In September 2000, the United Nations Millennium Development Goals rallied the international community behind a shared vision. The MDGs, which expire in 2015, signaled a new era of global cooperation, and triggered real progress in terms of lifting millions of people out of extreme poverty, improving health and access to education, and empowering women.
The eight original MDGs, which include reducing child mortality and achieving universal primary education, are lauded for their simplicity and measurability. They took an abstract, outsize challenge and distilled it into achievable ends. But, as Albert Einstein loved to say, “Not everything that counts can be counted, and not everything that can be counted counts.”
Today, it is important that we not become trapped by what worked in the past. To succeed, the post-2015 agenda must break the original mold. It must be grounded in a fuller narrative about how development occurs – a narrative that accounts for complex issues such as migration. Otherwise, the global development agenda could lose its relevance, and thus its grip on stakeholders.
It is perhaps understandable that the original MDGs did not mention either internal or international migration. These are politically sensitive topics that could have polarized, rather than united, the international community. Moreover, our empirical understanding of how migration interacts with development was limited at the time; there was little data with which to shape measurable goals.
Yet migration is the original strategy for people seeking to escape poverty, mitigate risk, and build a better life. It has been with us since the dawn of mankind, and its economic impact today is massive. Migrant remittances exceed the value of all overseas development aid combined, to say nothing of the taxes that migrants pay, the investments they make, and the trade they stimulate.
As we consider the next-generation development agenda, it is also critical to understand that migration was a vital force in achieving the original MDGs. There are an estimated 215 million international migrants today – a number expected to grow to 400 million by 2040 – and another 740 million internal migrants who have moved from rural to urban areas within countries. Each typically supports many family members back home, which also helps to lift entire communities.
In Bangladesh, for example, just 13% of households that receive remittances from abroad are below the poverty line, compared to 34% of non-remittance-receiving households. Evidence from Latin America, Africa, South Asia, and elsewhere shows that remittances reduce the depth and severity of poverty, and that the additional income is disproportionately spent on education and health. In rural Pakistan, remittances are associated with higher school enrollment, especially for girls. The list goes on.
Beyond the data, there is no greater symbol of the world’s growing interdependence than the movement of people. If we can make meaningful economic progress in the coming generations, one of the pivotal reasons will be that people are allowed to move more freely. Advanced countries, with their adverse demographic trends, need migrants, as do developing countries – not only for migrants’ economic contributions, but also for the social and cultural diversity that they bring.
This is not to deny that migration has downsides. But migration is here to stay, and it is growing. There can be no return to a monoethnic past, so successful societies will need to adapt to diversity.
Typically, development experts regard migration as a sign of failure: if development policies work, people should not want to move. Accordingly, migration has been viewed as a problem to be solved – not as a solution to a problem.

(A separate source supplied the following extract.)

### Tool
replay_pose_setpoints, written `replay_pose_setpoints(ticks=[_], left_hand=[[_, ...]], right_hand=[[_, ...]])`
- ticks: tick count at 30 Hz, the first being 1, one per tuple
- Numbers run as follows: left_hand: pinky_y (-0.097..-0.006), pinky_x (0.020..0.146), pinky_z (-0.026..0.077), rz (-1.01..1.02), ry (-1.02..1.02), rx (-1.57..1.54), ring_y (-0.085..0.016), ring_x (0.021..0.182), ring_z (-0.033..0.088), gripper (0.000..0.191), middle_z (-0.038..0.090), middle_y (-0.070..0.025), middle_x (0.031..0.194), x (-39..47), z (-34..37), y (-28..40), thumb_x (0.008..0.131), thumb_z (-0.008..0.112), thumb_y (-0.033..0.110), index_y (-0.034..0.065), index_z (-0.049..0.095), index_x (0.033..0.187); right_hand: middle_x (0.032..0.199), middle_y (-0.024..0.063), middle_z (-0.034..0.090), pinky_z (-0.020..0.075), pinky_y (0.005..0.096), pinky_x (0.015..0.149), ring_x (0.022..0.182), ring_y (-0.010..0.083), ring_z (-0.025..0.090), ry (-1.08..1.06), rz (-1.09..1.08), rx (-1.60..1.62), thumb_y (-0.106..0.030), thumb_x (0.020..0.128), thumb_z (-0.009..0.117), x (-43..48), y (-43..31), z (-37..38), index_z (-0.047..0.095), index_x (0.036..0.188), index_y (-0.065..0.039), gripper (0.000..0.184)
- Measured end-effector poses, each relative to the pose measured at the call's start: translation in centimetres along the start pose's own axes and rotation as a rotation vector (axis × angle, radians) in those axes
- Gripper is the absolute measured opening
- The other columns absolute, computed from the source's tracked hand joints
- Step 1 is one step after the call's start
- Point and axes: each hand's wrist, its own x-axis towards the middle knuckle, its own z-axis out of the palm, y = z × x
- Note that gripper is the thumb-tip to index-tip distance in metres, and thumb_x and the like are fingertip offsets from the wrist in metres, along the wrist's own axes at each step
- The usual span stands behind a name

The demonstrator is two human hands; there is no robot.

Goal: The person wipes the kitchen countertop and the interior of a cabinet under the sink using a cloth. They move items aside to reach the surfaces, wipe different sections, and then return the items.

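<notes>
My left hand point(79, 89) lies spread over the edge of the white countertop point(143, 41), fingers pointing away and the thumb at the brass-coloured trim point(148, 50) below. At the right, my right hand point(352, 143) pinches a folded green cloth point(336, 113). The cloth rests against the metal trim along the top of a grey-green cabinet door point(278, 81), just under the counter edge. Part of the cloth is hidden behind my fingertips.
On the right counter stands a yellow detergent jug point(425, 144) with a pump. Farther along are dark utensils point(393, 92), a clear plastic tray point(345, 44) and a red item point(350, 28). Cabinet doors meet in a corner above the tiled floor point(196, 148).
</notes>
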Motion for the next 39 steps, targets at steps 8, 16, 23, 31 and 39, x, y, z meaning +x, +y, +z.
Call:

But migration should not be considered good or bad; it is simply natural to the human condition. People migrate from poor countries, from middle-income countries, and from rich countries. They go from north to south, south to north, south to south, and north to north.
The likeliest outcome of the debate on the post-2015 global development agenda will be something between the MDG-style approach – concrete, measurable targets for reducing extreme poverty – and the emerging sustainable development narrative, which emphasizes the complex forces of interdependence, such as migration and climate change. In the imperfect world of politics, this middle ground would be a positive outcome.
Fortunately, the type of measurable outcomes that the MDGs have thus far demanded are being developed for migration. The overarching goal is to design a roadmap that can take us from today’s poorly managed, exploitative system of human mobility to one that is well managed, protects migrant rights, and plans for the consequences and opportunities of migration.
An ideal result would focus attention on the need to reduce the barriers to all kinds of human mobility – both internal and across national borders – by lowering its economic and social costs. Such an agenda includes simple measures, like reducing fees for visas, and more complex reforms, like allowing migrants to switch employers without penalty and increasing the proportion of migrants who enjoy legal protections and labor rights.
The bottom line is that making migration part of the world’s development strategy will have a meaningful impact on the lives of migrants, affording them greater access to rights and to the fruits of their labor. Perhaps even more important, it could change public perceptions of migrants, so that they are viewed as a blessing rather than a scourge.
Peter Sutherland is the United Nations Secretary General’s Special Representative for Migration.